Furthermore, note that the validation script for ex5 is too permissive : it accepts wrong linearRegCostFunction implementations, which makes the second part of the assignment quite painful to debug…
par Rune F•
Dec 18, 2016
Fairly good videos explaining the material, probably worth 4 starts. However, the written support material should be improved. IMHO the video should supplement the written material, i.e. it should be possible to learn the material only by reading. This is not the case, so frequent pausing of videos and making lots of notes is needed if one wants to commit this course to long-term memory.
par Mehdi A•
Feb 25, 2018
Too many trainings and assignments without enough practice, exercise and examples. This can be very confusing for a person taking the course for the first time.
par Mathew L•
Sep 25, 2015
This course is absolute garbage. You get no feedback on your quizzes or assignments and the professor is one of the most boring I've ever seen. It's absurdly frustrating to repeatedly fail without any feedback as to why you're failing.
The lectures are clearly from a math perspective, as the prof simply draws what he's talking about on the slides. His hand writing is poor, and he does a lackluster job of explaining what exactly he's doing.

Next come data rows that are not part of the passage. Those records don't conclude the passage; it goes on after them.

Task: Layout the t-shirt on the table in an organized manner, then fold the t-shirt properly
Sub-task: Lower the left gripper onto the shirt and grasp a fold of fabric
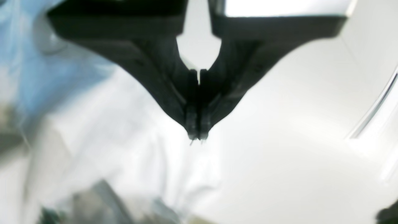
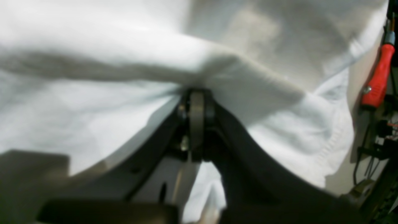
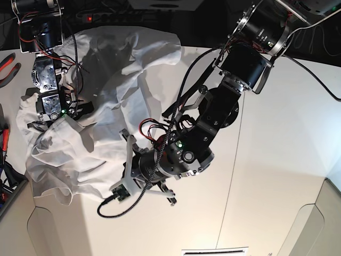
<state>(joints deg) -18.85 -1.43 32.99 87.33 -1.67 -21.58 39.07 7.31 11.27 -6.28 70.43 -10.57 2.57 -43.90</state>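
Note:
The white t-shirt (image 3: pixel 106 101) lies crumpled and bunched on the back left of the white table (image 3: pixel 277 160). My left gripper (image 3: pixel 128 162) is at the shirt's right-hand edge. In the left wrist view the left gripper (image 1: pixel 196 137) is shut, its tips down on the t-shirt (image 1: pixel 124 143), and a crease runs out from them. My right gripper (image 3: pixel 57 121) is at the shirt's left side. The right wrist view shows the right gripper (image 2: pixel 196 93) shut on a bunched fold of the t-shirt (image 2: pixel 93 109), which drapes over its tips.
A red-handled tool (image 2: pixel 377 77) and cables lie off the shirt's edge. Red pliers (image 3: pixel 8 61) and other tools sit along the table's left edge. A thin dark seam (image 3: pixel 234 160) crosses the table. A blurred blue patch (image 1: pixel 31 62) shows beyond the shirt.

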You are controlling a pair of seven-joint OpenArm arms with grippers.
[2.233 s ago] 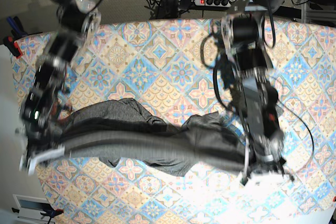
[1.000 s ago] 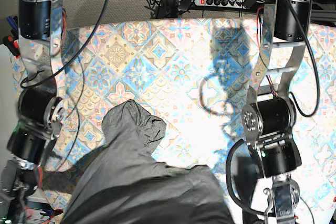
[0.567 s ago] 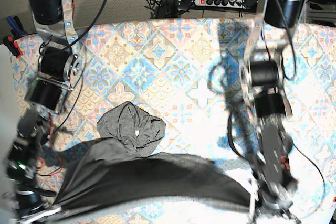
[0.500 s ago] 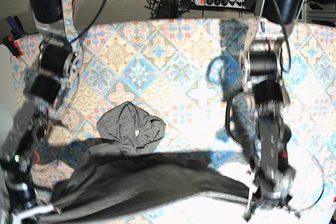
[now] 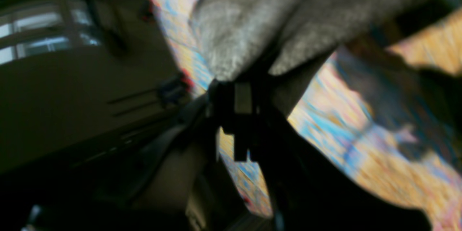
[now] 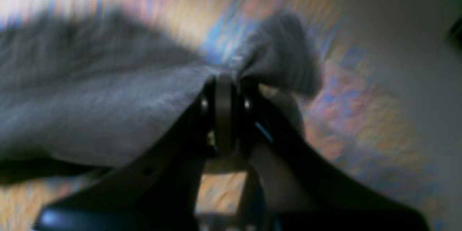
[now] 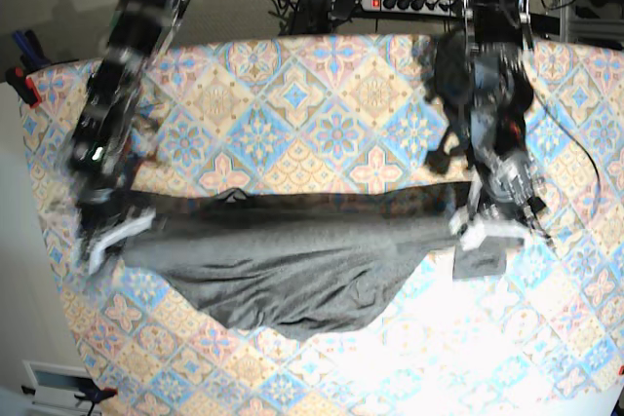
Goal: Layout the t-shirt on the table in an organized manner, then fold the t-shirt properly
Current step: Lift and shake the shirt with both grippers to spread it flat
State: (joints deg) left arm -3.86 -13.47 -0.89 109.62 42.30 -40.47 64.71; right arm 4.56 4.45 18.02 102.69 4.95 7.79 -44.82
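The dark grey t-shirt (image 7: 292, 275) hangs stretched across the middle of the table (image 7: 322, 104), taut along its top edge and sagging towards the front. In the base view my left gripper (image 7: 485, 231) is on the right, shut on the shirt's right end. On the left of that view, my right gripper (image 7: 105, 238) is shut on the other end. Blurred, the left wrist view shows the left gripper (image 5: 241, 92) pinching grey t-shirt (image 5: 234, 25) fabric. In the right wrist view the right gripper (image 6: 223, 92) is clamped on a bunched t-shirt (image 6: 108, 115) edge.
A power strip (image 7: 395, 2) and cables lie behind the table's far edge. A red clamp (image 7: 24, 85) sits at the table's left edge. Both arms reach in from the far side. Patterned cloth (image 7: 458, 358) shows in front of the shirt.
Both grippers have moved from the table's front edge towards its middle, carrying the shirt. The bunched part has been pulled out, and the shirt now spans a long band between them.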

Finally, pure lecture with no notes is almost impossible to learn, as there's nothing to read and study.
I'd rate this course a 1/10, take the course on iTunes from Caltech instead.
par Simin L•
May 14, 2019
Great class! Should be recommended for every individual who wants to learn machine learning and don't have time or oppotunity to take a class at their own univerisity, this class is a guidance for the basis of machine learning and gives me instructions where to go next. Thank Ng really much.
May 18, 2019
par Yash B•
May 25, 2019
This course was very well taught. There was a impressive focus on the basics and fundamentals of each topic. The lecture slides encapsulates the topics well and thus there was no such need of making my own notes which speeded up the learning process ;).
par Nicholas D•
May 14, 2019
Truly an exceptional class. Not often will someone with a deep proficiency in a discipline have the time or incentive to share their insights and teach to others; this class is a rare exception, and given the vital importance of machine learning to the future, I have a great appreciation and debt to Andrew Ng.
Nov 11, 2017
Great teaching style , Presentation is lucid, Assignments are at right difficulty level for the beginners to get an under the hood understanding without getting bogged down by the superfluous details.
par Marius N•
Oct 31, 2017
Great overview, enough details to have a good understanding of why the techniques work well. Especially appreciated the practical advice regarding debugging, algorithm evaluation and ceiling analysis.